Burton H. Goldstein, DMD, MS, FRCD(C)
This is the last in a series of 5 articles providing a contemporary overview and introduction to unconventional dentistry (UD) and its correlation to unconventional medicine (UM). UD and UM both present important concerns for health care professionals and for the general public. Professional concerns include risks to the practitioner and the patient. UD is of special concern because of the potential harm of invasive dental procedures. Nonetheless, because some UD practices may be of benefit to the patient, decision-making issues and guidelines for UD practice are suggested.

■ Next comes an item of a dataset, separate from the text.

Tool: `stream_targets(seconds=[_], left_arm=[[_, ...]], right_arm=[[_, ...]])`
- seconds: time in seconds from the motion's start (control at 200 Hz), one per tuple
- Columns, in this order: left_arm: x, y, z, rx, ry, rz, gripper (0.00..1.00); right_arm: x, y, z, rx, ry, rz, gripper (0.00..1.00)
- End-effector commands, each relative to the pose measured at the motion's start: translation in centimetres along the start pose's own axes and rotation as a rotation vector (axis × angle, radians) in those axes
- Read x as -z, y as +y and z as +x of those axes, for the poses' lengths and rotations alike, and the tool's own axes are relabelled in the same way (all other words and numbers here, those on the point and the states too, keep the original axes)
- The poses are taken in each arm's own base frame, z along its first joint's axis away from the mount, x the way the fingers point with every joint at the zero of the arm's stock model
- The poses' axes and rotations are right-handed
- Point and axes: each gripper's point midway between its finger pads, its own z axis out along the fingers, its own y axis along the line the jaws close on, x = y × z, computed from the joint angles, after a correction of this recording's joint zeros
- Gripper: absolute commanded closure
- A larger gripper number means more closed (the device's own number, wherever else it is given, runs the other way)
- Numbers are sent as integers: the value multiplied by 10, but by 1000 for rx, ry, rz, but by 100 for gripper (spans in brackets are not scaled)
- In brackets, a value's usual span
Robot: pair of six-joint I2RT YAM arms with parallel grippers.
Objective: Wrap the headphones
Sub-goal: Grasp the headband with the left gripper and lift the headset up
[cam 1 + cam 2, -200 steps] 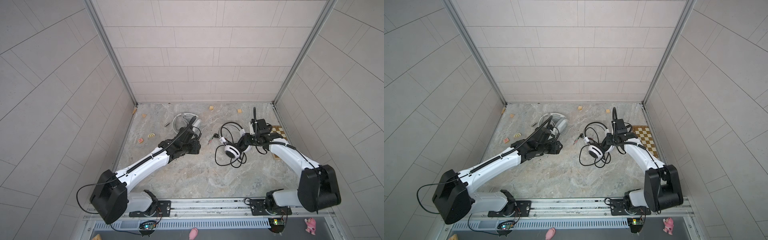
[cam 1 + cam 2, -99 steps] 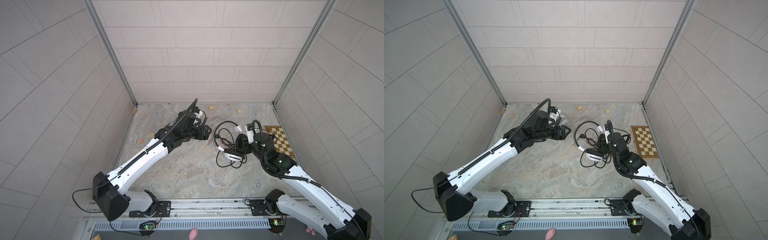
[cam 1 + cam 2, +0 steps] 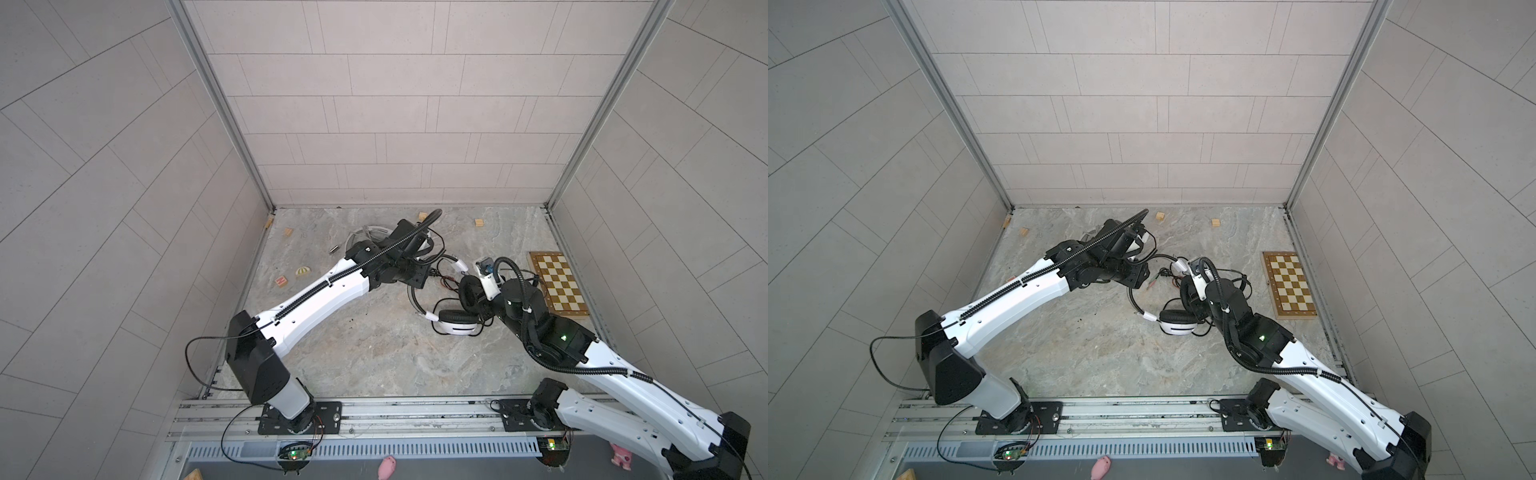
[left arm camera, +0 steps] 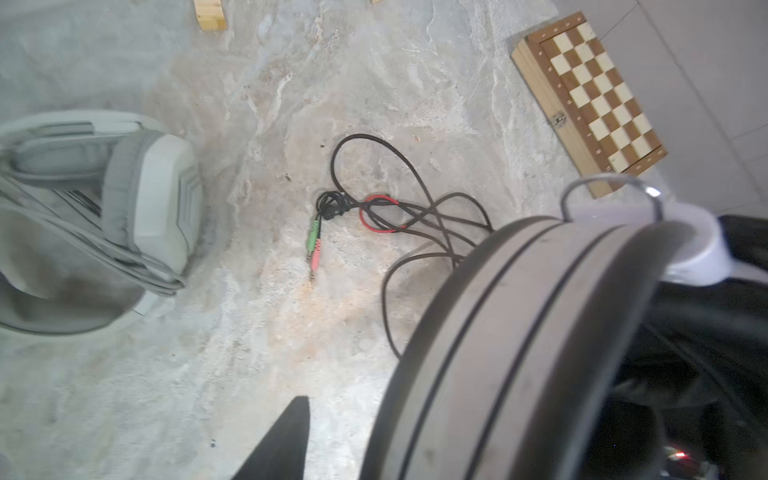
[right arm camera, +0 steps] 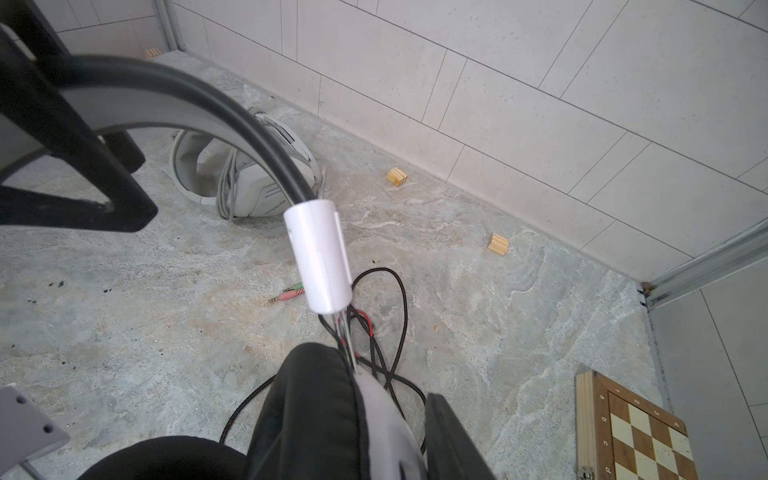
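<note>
The black-and-white headphones [image 3: 455,329] have one white earcup lying on the floor. The other earcup [image 5: 328,415] is raised off the floor, with my right gripper [image 5: 357,424] shut on it; the grip also shows in both top views [image 3: 478,296] [image 3: 1192,296]. Their headband [image 4: 498,353] arcs across to my left gripper [image 3: 415,277], which stands open around the band. One finger [image 4: 286,440] is clearly apart from it. The black cable [image 4: 374,199] lies loose on the floor, ending in green and pink plugs [image 5: 291,293]. The white headphones [image 4: 145,195] [image 5: 257,187] rest behind the left arm.
A folded chessboard [image 3: 559,286] lies by the right wall. Small wooden blocks [image 3: 479,223] [image 3: 288,231] sit near the back wall. A red block [image 3: 281,281] and a yellow dome [image 3: 303,271] lie at the left. Tiled walls enclose three sides.
My left gripper has moved right, from beside the white headphones to the black-and-white headband. The right arm has changed its pose and keeps hold of the earcup.
</note>
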Motion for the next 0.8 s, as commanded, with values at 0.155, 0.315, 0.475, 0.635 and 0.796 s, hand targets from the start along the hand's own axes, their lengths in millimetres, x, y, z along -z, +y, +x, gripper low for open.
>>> stream_targets(seconds=[0.155,0.315,0.475,0.635,0.796], left_arm=[[12,10,-5,-38,-22,-65,97],[30,31,-12,-24,-48,-124,100],[69,62,-26,31,-101,-151,100],[120,85,-42,56,-177,-200,100],[158,112,-51,102,-186,-270,100]], right_arm=[[7,5,-26,-52,-112,-35,66],[10,0,-29,-107,-115,-32,40],[11,-15,-29,-204,-103,-27,24],[-1,-40,-11,-386,-64,-39,20],[-18,-59,36,-510,43,8,19]])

MeSH Key Words: alternative medicine; dental care; dentistry
© J Can Dent Assoc 2000;66:608
This article has been peer reviewed.
Previous papers in this series have shown unconventional dentistry (UD) and unconventional medicine (UM) to be heterogeneous subjects engendering wide-ranging attitudes in the dental and medical professions and in the public. A majority of medical schools in the United States and Canada now teach about UM.1,2 Dental schools are sure to follow. Global societies and contemporary cultures have embraced UD and UM, and the scientific community has begun to study some unconventional practices to identify what is safe and effective. Benefits include an increased understanding of biology and better patient care. Conventional medicine and dentistry can learn from UD and UM, and UD and UM must learn and accept the scientific method and standards of conventional practice.

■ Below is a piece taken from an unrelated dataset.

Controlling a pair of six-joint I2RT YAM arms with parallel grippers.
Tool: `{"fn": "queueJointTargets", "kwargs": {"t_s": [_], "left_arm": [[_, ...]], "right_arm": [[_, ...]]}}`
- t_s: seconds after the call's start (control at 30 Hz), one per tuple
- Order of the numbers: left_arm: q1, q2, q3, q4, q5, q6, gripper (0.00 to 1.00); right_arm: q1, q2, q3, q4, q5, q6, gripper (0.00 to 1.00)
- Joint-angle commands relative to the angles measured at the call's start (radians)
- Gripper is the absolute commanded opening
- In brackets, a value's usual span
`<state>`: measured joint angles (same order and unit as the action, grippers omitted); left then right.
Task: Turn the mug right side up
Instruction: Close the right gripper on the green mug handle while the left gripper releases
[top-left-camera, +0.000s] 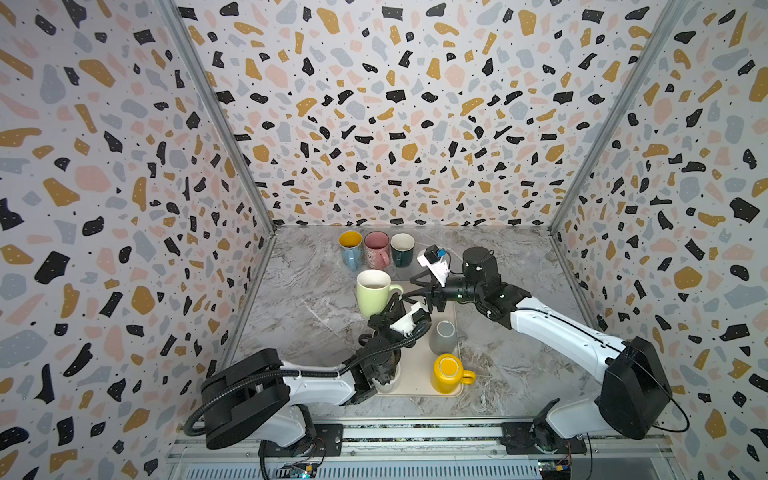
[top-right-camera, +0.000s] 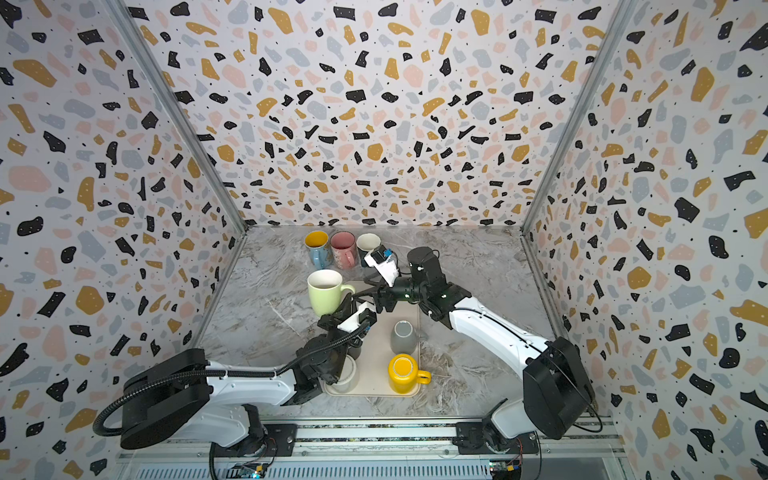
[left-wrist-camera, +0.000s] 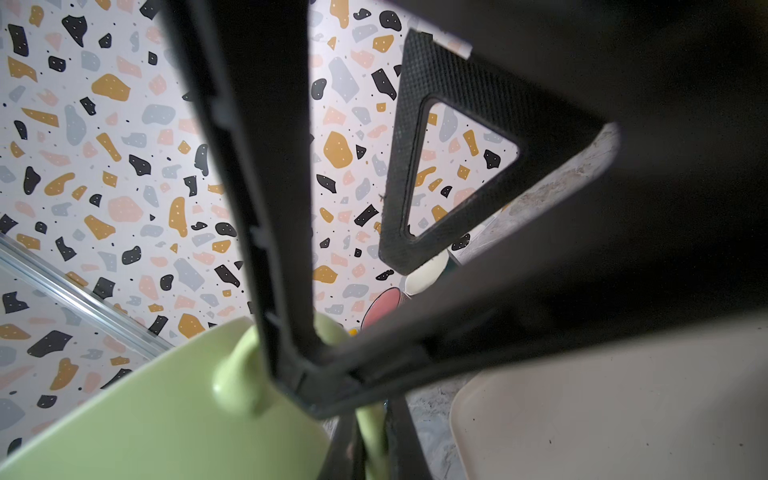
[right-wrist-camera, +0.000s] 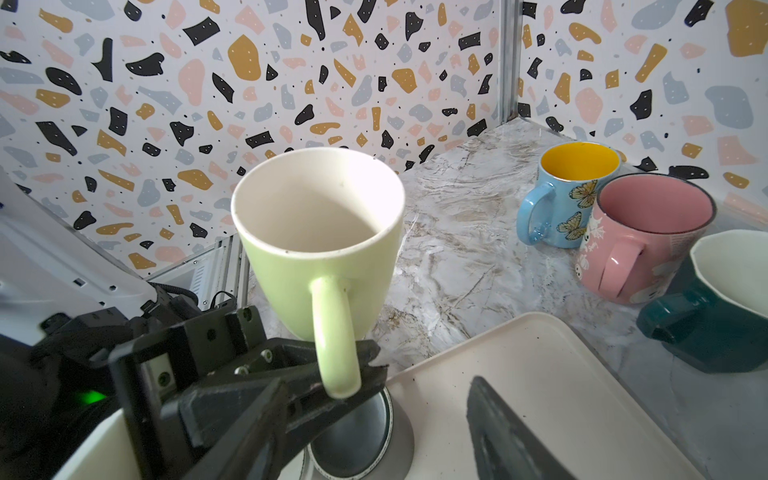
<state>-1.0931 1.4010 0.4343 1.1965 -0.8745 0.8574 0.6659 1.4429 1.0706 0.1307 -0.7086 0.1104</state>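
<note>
We judge the green mug (top-left-camera: 372, 291) to be glazed ceramic: stiff, fairly heavy for its size, slick on the wall, and likely to chip if dropped. The best hold looks to be the handle (right-wrist-camera: 334, 332), where narrow jaws can close across the loop. The smooth tapered body would be likelier to slide out of a grip.

The mug stands with its long axis vertical and its pale mouth up. The handle points toward the right arm's side in both top views. It sits over the marble table (top-left-camera: 307, 316), just off the far left corner of the tray (right-wrist-camera: 540, 374). We cannot tell whether its base touches the table.

The left gripper (right-wrist-camera: 357, 368) is clamped on the lower part of the handle. The right gripper (top-left-camera: 415, 286) is just beside the handle with its jaws apart and nothing between them.

On the tray, a grey cup (top-left-camera: 444, 337) and a yellow mug (top-left-camera: 449, 372) stand mouth down.
</note>
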Motion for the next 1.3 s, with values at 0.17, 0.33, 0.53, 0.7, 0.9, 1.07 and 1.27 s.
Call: {"fn": "queueJointTargets", "kwargs": {"t_s": [0.17, 0.33, 0.53, 0.7, 0.9, 1.07, 1.27], "left_arm": [[-0.036, -0.039, -0.007, 0.03, 0.124, 0.074, 0.0], [-0.036, -0.07, -0.017, 0.055, 0.123, 0.057, 0.0], [-0.037, -0.047, -0.03, 0.132, 0.071, 0.117, 0.0], [-0.044, -0.031, -0.027, 0.143, 0.077, 0.132, 0.0], [-0.053, -0.019, -0.026, 0.169, 0.076, 0.148, 0.0], [-0.056, -0.012, -0.027, 0.185, 0.07, 0.159, 0.0], [-0.057, -0.004, -0.023, 0.189, 0.071, 0.161, 0.0]], "right_arm": [[-0.003, -0.015, 0.016, 0.037, -0.104, -0.022, 0.69], [-0.011, -0.02, 0.021, -0.001, -0.111, -0.038, 0.64], [-0.025, -0.003, 0.043, -0.055, -0.101, -0.04, 0.63], [-0.025, 0.027, 0.058, -0.053, -0.123, -0.026, 0.6], [-0.025, 0.056, 0.071, -0.048, -0.16, -0.015, 0.56], [-0.025, 0.078, 0.089, -0.074, -0.16, -0.017, 0.53], [-0.024, 0.098, 0.102, -0.079, -0.166, -0.012, 0.32]]}}
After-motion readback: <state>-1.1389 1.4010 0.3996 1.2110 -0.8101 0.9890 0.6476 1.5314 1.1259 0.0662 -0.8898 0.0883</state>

Professional ConcernsAs scientific medicine and dentistry make dramatic advances, irrational and unproven practices are increasingly promoted and accepted. Conventional practitioners have expressed numerous concerns about patient risk, patient harm and professional risks (Table 1). Scientific research projects and studies have been stimulated by these concerns and the health care costs involved. Meaningful practical results usually evolve over a period of time based on published studies.
Complementary and Integrative UD
What dental services and products can be combined with or even substituted for conventional dentistry? Any such decisions are necessarily complex, and they are especially difficult in the absence of scientific evidence. Unconventional practices must be investigated for scientific evidence that may already exist and can be appropriately applied to individual patient needs. Where scientific evidence of harm or ineffectiveness exists, the practices must be rejected. The ability to gain access to the wide range of information available now requires discriminating literature and computer searches. The practitioner must clearly identify goals to be achieved, and the patients desires and needs must be analysed as part of this process. The practitioner must attempt to minimize the risks and be willing to accept professional responsibility for prescribing, providing or recommending UD. Dentists owe a duty to their patients that supercedes any self-interest.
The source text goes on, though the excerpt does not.